**Your task:** The listing is to be printed word for word, pictures omitted.

**Supplied information:**
Start of Block
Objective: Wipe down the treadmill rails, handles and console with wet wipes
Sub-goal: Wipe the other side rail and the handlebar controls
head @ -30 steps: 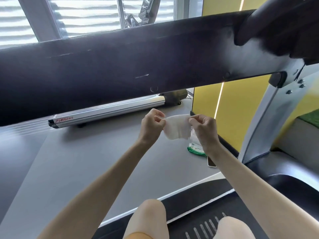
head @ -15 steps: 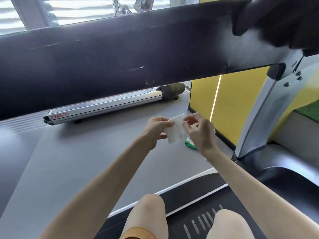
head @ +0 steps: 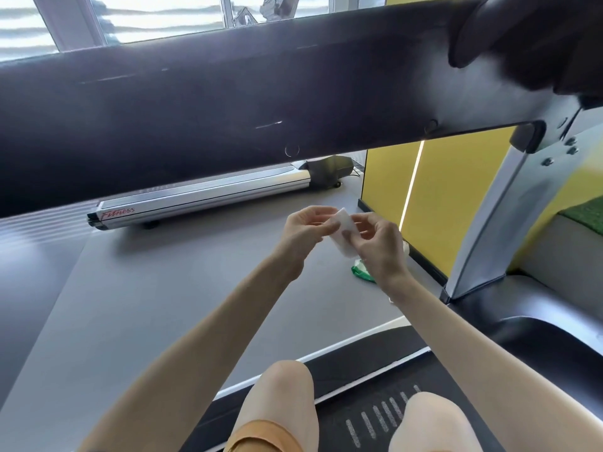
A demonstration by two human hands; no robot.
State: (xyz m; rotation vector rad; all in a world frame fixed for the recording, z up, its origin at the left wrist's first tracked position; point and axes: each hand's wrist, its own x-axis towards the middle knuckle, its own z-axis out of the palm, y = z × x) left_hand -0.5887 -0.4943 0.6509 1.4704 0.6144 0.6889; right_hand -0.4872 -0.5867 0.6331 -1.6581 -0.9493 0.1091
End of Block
**Problem solution:**
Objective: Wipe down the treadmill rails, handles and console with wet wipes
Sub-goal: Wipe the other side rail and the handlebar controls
head @ -30 steps: 
head @ -15 steps: 
head @ +0 steps: 
A demonstration by two human hands; no robot.
State: (xyz m; rotation vector rad; all in a world frame fixed for the recording, z up, its origin at the left wrist's first tracked position; point and axes: each hand's wrist, its own x-axis towards the middle knuckle, its own z-axis out of the palm, y = z × x) left_hand -0.5887 -0.4943 0.6509 1.4704 0.6144 0.6889; right_hand -0.4872 -0.5867 0.6331 -1.6581 -0.9493 0.1091

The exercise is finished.